The development effort (WP4) led to the design, implementation and testing of two (identical) V2I testbeds that rely on standard automotive technologies. The testbeds are capable to accurately realise the selected SAFERtec use-cases and contrary to the so-far approaches, presents a full V2I functionality realizing all involved V2I parts. Furthermore, its usage can serve any automotive testing purpose.
The WP5 work mainly addresses the evaluation of the proposed security assurance framework relying on both theoretical and experimentation means. The main innovation of this work is based on a comparative analysis of different security evaluation (standardized) methodologies that the current literature lacks.
The SAFERtec WP6 outcome includes the design and development of the AFT (Assurance Framework Toolkit) which is a platform-independent online toolkit that assists Common Criteria-based (and accordingly SAFERtec framework-based) cyber-security evaluations on automotive products. To the best of our knowledge no open-source solution has been developed for the evaluation of the connected vehicles; previous approaches that are not tailored for automotive usage and can apply only on certain platforms.

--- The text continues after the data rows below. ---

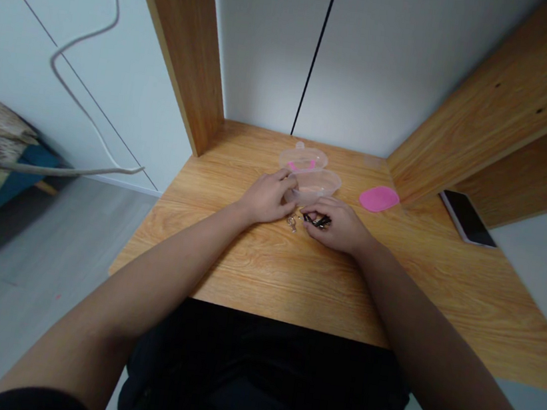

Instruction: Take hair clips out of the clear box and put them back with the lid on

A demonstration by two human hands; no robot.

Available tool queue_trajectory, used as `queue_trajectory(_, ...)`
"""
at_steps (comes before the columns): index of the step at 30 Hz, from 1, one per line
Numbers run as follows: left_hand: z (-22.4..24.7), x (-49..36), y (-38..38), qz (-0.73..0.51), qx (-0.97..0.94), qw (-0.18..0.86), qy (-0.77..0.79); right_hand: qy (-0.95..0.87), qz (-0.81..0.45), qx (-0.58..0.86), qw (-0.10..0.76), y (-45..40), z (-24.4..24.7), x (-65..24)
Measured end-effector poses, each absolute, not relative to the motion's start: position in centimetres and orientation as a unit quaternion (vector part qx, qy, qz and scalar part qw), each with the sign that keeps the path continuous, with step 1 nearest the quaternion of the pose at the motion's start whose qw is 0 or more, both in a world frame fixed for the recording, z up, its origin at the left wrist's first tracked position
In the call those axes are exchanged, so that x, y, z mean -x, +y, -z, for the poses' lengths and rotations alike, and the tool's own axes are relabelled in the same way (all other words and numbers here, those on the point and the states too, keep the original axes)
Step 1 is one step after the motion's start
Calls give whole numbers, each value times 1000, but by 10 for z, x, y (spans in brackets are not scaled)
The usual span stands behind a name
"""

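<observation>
My right hand [337,228] is closed around a small bunch of black and shiny metal pieces [320,222], possibly clips; their exact kind is too small to make out. Just left of it, a few small metal pieces [293,222] lie loose on the wooden tabletop [265,264]. My left hand [267,197] rests at the left end of a clear plastic box [319,183], its thumb and fingers apart around the near corner. The box's clear lid [304,159], with pink parts showing, lies open behind it.
A bright pink oval piece [379,199] lies right of the box. Farther right, a phone [468,218] lies against a wooden upright. Wooden panels [184,38] and a white back wall [273,50] enclose the table. A pale cable [89,36] hangs at the left.
</observation>
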State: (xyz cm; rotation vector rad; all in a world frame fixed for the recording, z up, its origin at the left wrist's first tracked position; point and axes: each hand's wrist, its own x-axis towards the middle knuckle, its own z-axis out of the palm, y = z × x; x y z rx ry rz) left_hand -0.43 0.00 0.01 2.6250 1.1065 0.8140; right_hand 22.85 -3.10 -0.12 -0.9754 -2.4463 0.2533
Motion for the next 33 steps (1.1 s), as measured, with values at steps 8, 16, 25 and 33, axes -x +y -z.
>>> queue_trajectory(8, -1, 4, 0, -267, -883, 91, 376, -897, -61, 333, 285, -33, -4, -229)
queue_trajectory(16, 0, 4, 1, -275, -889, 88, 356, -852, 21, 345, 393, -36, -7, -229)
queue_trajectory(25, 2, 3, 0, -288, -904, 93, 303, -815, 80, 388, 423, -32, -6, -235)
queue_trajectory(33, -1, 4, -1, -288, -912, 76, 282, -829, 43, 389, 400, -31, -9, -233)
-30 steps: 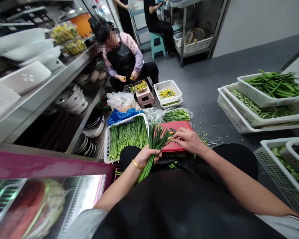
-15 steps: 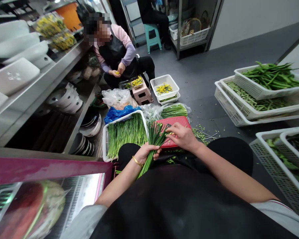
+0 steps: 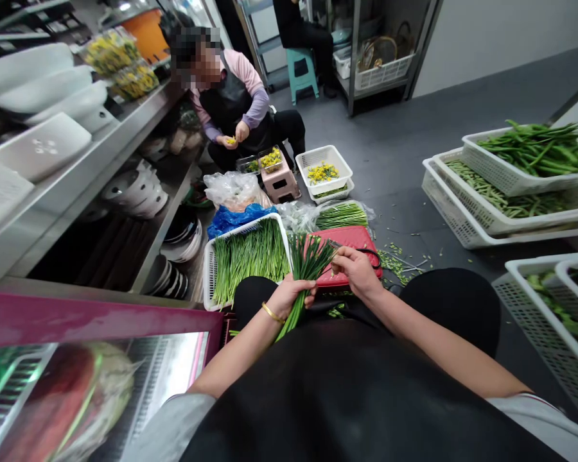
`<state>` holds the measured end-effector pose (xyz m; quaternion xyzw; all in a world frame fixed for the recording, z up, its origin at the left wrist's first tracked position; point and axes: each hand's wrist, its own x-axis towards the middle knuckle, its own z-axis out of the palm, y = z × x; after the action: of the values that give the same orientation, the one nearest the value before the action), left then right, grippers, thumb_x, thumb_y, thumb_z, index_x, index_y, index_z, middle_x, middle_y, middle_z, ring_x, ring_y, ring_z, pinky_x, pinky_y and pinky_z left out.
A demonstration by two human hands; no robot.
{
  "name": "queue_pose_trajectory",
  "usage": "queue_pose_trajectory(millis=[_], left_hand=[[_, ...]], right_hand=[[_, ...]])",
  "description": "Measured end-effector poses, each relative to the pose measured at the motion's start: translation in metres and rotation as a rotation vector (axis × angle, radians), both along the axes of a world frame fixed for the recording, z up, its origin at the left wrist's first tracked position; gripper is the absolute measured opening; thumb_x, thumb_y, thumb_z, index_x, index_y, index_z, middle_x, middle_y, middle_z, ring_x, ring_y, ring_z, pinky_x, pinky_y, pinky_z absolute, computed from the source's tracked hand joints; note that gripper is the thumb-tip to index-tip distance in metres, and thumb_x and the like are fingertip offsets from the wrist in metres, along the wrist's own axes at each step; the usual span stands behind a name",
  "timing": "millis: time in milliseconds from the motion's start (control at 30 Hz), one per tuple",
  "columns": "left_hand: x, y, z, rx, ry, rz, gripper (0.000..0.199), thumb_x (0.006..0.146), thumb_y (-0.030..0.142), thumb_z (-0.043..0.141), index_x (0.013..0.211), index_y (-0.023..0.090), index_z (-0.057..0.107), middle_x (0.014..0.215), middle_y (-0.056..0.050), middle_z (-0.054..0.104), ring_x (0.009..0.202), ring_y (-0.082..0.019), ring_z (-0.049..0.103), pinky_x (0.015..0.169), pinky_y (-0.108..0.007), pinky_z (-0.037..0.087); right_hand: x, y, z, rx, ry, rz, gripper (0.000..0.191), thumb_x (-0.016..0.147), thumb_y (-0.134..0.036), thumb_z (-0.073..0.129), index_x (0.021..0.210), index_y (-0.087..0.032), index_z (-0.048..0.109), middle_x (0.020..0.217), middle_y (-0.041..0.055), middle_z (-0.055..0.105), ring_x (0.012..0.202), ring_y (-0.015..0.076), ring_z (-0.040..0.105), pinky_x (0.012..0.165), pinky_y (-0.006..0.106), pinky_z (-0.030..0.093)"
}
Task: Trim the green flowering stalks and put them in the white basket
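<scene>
My left hand [image 3: 295, 296] is closed around a bunch of flowering chives [image 3: 309, 258], its tops fanned up and to the right and its stems running down toward my apron. At the right edge of those tops, the fingers of my right hand [image 3: 359, 269] pinch a chive tip; the fine detail there is small. Behind that hand is a red stool [image 3: 340, 236] with a black-handled tool, seemingly scissors [image 3: 374, 257], on top, partly hidden by the hand. Left of the bunch, a white basket [image 3: 208, 276] holds many more chives laid lengthwise.
Another bundle of green stems [image 3: 343, 215] lies in plastic beyond the stool. Cut scraps [image 3: 397, 262] litter the floor. White baskets of green vegetables [image 3: 510, 186] stand at right. A co-worker [image 3: 236, 96] handles yellow flowers opposite. Steel shelving [image 3: 139, 122] runs along the left.
My right hand has shifted slightly right and down from the chive tops, uncovering the black handle on the red stool. My left hand still holds the bunch. The whole view has shifted a little.
</scene>
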<state>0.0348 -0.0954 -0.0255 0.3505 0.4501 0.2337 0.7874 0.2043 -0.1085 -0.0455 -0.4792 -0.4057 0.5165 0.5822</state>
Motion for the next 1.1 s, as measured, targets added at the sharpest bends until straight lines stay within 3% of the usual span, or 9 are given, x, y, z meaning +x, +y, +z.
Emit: queue_pose_trajectory(millis=[100, 200, 267, 333, 400, 533, 700, 1000, 1100], left_hand=[[0.004, 0.0, 0.005, -0.001, 0.022, -0.009, 0.023, 0.056, 0.025, 0.072, 0.064, 0.012, 0.054, 0.05, 0.001, 0.054, 0.033, -0.007, 0.043, 0.035, -0.021, 0.028], [0.002, 0.001, 0.003, 0.006, 0.034, -0.014, 0.023, 0.055, 0.025, 0.071, 0.06, 0.012, 0.053, 0.048, 0.002, 0.052, 0.033, -0.007, 0.043, 0.035, -0.021, 0.03], [0.0, 0.002, -0.002, 0.004, 0.037, 0.0, 0.023, 0.056, 0.025, 0.071, 0.06, 0.012, 0.053, 0.048, 0.002, 0.052, 0.033, -0.006, 0.042, 0.034, -0.021, 0.03], [-0.002, 0.003, -0.006, -0.008, 0.033, 0.008, 0.023, 0.057, 0.026, 0.071, 0.063, 0.012, 0.053, 0.049, 0.003, 0.052, 0.032, -0.006, 0.041, 0.034, -0.02, 0.029], [-0.003, 0.004, -0.008, -0.023, 0.034, -0.004, 0.024, 0.057, 0.026, 0.072, 0.065, 0.012, 0.054, 0.049, 0.003, 0.053, 0.032, -0.006, 0.041, 0.033, -0.02, 0.029], [0.001, 0.002, -0.005, -0.039, 0.074, -0.038, 0.027, 0.055, 0.027, 0.073, 0.061, 0.014, 0.05, 0.048, 0.003, 0.052, 0.033, -0.006, 0.042, 0.034, -0.02, 0.03], [0.003, -0.001, -0.002, -0.024, 0.11, -0.061, 0.027, 0.054, 0.026, 0.072, 0.064, 0.014, 0.049, 0.047, 0.003, 0.052, 0.033, -0.006, 0.042, 0.033, -0.019, 0.028], [-0.009, 0.003, -0.015, -0.07, 0.066, -0.052, 0.029, 0.055, 0.026, 0.073, 0.07, 0.013, 0.052, 0.054, 0.002, 0.057, 0.036, -0.006, 0.045, 0.036, -0.02, 0.034], [-0.008, 0.001, -0.014, -0.012, 0.079, -0.04, 0.027, 0.056, 0.026, 0.073, 0.067, 0.013, 0.053, 0.052, 0.003, 0.054, 0.036, -0.006, 0.045, 0.036, -0.02, 0.033]], right_hand=[[-0.004, -0.007, 0.005, -0.171, 0.329, 0.124, 0.022, 0.061, -0.035, 0.063, 0.061, -0.019, 0.047, 0.049, -0.0055, 0.044, 0.044, 0.0078, 0.041, 0.044, 0.021, 0.035], [0.007, -0.011, 0.009, -0.306, 0.249, 0.478, 0.023, 0.057, -0.03, 0.067, 0.055, -0.018, 0.048, 0.041, -0.006, 0.042, 0.036, 0.0063, 0.034, 0.036, 0.02, 0.026], [0.023, -0.008, 0.011, -0.325, 0.143, 0.408, 0.026, 0.056, -0.032, 0.068, 0.051, -0.019, 0.047, 0.038, -0.0062, 0.039, 0.032, 0.0055, 0.029, 0.033, 0.02, 0.023], [0.04, -0.003, 0.013, -0.269, 0.127, 0.128, 0.03, 0.061, -0.041, 0.065, 0.051, -0.019, 0.046, 0.039, -0.0053, 0.04, 0.034, 0.0061, 0.032, 0.035, 0.02, 0.026], [0.052, -0.002, 0.018, -0.156, 0.033, 0.012, 0.034, 0.07, -0.05, 0.058, 0.057, -0.019, 0.054, 0.047, -0.0016, 0.05, 0.041, 0.0084, 0.042, 0.04, 0.021, 0.034], [0.039, -0.005, 0.03, 0.166, -0.686, 0.089, 0.031, 0.082, -0.046, 0.058, 0.086, -0.018, 0.071, 0.075, 0.0059, 0.069, 0.062, 0.0147, 0.06, 0.063, 0.027, 0.046], [0.006, 0.008, 0.027, 0.088, -1.284, 0.174, 0.023, 0.086, -0.038, 0.06, 0.091, -0.018, 0.07, 0.092, 0.0109, 0.071, 0.082, 0.022, 0.066, 0.066, 0.029, 0.044], [0.002, -0.012, 0.007, 0.231, -1.356, 0.169, 0.019, 0.087, -0.027, 0.049, 0.083, -0.018, 0.066, 0.088, 0.0077, 0.066, 0.065, 0.0145, 0.059, 0.052, 0.025, 0.031], [-0.003, -0.012, 0.004, 0.161, -1.113, 0.212, 0.007, 0.073, -0.019, 0.054, 0.068, -0.017, 0.058, 0.077, 0.0071, 0.063, 0.058, 0.0139, 0.053, 0.051, 0.025, 0.031]])
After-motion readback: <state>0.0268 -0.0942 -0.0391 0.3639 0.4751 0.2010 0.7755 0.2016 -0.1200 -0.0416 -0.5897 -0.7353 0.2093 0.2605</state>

The part of the WP7 work which relates to the standardization has contributed a set of privacy requirements to the flagship ETSI TR 102 893 (TVRA) standard which constitutes the fundamental reference for Threat, Vulnerability and Risk Analysis of Intelligent Transport Systems.
The main impact of the project amounts the way that security evaluation is expected to be performed for connected vehicles. The proposed framework already appears as a strong candidate for automotive security assurance evaluations while further technical feedback would render it the dominant choice. The significant social implication points to the increase of trust in connected vehicles.